__TASK TO CARRY OUT__
The answer should consist of every line of the material, repeated verbatim.

+++

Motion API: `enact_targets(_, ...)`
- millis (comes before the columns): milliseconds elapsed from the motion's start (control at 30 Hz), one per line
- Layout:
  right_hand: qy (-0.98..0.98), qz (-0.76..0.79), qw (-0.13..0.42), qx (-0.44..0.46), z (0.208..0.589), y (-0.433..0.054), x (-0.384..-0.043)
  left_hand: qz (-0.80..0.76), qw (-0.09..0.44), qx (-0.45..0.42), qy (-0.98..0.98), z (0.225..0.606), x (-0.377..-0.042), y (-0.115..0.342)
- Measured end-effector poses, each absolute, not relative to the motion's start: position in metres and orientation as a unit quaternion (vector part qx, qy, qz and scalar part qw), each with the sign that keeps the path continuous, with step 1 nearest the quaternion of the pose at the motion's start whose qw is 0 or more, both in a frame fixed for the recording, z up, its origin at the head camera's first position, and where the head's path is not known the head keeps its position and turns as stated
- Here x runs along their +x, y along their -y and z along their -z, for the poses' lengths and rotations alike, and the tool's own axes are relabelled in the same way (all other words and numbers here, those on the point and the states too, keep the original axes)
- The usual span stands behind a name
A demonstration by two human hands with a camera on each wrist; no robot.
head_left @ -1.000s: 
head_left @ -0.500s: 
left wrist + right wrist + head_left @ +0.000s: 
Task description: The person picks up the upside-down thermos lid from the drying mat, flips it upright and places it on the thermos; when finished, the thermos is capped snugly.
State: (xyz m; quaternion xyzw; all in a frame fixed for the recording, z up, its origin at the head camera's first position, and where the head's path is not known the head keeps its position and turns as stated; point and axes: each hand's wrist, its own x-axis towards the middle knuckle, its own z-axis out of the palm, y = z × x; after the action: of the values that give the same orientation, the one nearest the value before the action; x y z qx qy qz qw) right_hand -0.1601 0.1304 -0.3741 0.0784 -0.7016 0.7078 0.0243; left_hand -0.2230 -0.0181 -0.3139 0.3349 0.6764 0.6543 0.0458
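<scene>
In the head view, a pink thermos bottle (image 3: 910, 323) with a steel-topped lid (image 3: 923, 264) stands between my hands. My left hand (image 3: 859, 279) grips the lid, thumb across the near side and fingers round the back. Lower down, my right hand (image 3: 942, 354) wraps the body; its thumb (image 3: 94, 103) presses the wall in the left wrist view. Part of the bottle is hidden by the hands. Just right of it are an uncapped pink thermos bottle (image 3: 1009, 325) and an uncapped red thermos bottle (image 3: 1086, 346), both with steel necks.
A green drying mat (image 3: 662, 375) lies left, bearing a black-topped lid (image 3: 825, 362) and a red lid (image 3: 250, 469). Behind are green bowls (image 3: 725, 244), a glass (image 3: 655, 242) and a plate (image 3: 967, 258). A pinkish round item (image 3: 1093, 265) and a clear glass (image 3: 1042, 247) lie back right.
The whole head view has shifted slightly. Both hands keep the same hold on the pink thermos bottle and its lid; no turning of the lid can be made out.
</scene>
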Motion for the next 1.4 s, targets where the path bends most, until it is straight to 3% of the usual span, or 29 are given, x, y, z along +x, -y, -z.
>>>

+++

__ANSWER FOR THE TASK__
Motion API: `enact_targets(_, ...)`
- millis (comes before the columns): milliseconds elapsed from the motion's start (control at 30 Hz), one per line
- Layout:
  right_hand: qy (-0.98..0.98), qz (-0.76..0.79), qw (-0.13..0.42), qx (-0.44..0.46), z (0.208..0.589), y (-0.433..0.054), x (-0.384..-0.043)
  left_hand: qz (-0.80..0.76), qw (-0.09..0.44), qx (-0.45..0.42), qy (-0.98..0.98), z (0.225..0.606), x (-0.377..-0.042), y (-0.115..0.342)
- Measured end-effector poses, each absolute, not relative to the motion's start: position in metres and orientation as a unit quaternion (vector part qx, qy, qz and scalar part qw), each with the sign that keeps the path continuous, with step 1 nearest the quaternion of the pose at the motion's start whose qw is 0 or more, both in a frame fixed for the recording, z up, its origin at the head camera's first position, and where the head's path is not known the head keeps its position and turns as stated
- Here x runs along their +x, y along their -y and z along their -z, for the poses' lengths and rotations alike, and the tool's own axes are relabelled in the same way (all other words and numbers here, those on the point and the states too, keep the original axes)
- The usual span stands behind a name
A demonstration by two human hands with a camera on each wrist; no robot.
head_left @ -1.000s: 
head_left @ -0.500s: 
left wrist + right wrist + head_left @ +0.000s: 
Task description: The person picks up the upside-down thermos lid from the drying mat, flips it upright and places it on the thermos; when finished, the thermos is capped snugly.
State: (xyz m; quaternion xyzw; all in a frame fixed for the recording, z up, its origin at the head camera's first position, and where the head's path is not known the head keeps its position and turns as stated; point and axes: each hand's wrist, its own x-axis towards the middle knuckle, its own z-axis out of the palm, y = z × x; after the action: of the values that give the same orientation, the one nearest the value before the action; x y z qx qy qz qw) right_hand -0.1601 0.1304 -0.3741 0.0784 -0.7016 0.7078 0.0243; left_hand -0.2230 -0.0181 -0.3139 0.3349 0.6764 0.6543 0.0458
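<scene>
In the head view, a pink thermos bottle (image 3: 910, 323) with a steel-topped lid (image 3: 923, 264) stands between my hands. My left hand (image 3: 859, 279) grips the lid, thumb across the near side and fingers round the back. Lower down, my right hand (image 3: 942, 354) wraps the body; its thumb (image 3: 94, 103) presses the wall in the left wrist view. Part of the bottle is hidden by the hands. Just right of it are an uncapped pink thermos bottle (image 3: 1009, 325) and an uncapped red thermos bottle (image 3: 1086, 346), both with steel necks.
A green drying mat (image 3: 662, 375) lies left, bearing a black-topped lid (image 3: 825, 362) and a red lid (image 3: 250, 469). Behind are green bowls (image 3: 725, 244), a glass (image 3: 655, 242) and a plate (image 3: 967, 258). A pinkish round item (image 3: 1093, 265) and a clear glass (image 3: 1042, 247) lie back right.
The whole head view has shifted slightly. Both hands keep the same hold on the pink thermos bottle and its lid; no turning of the lid can be made out.
</scene>
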Motion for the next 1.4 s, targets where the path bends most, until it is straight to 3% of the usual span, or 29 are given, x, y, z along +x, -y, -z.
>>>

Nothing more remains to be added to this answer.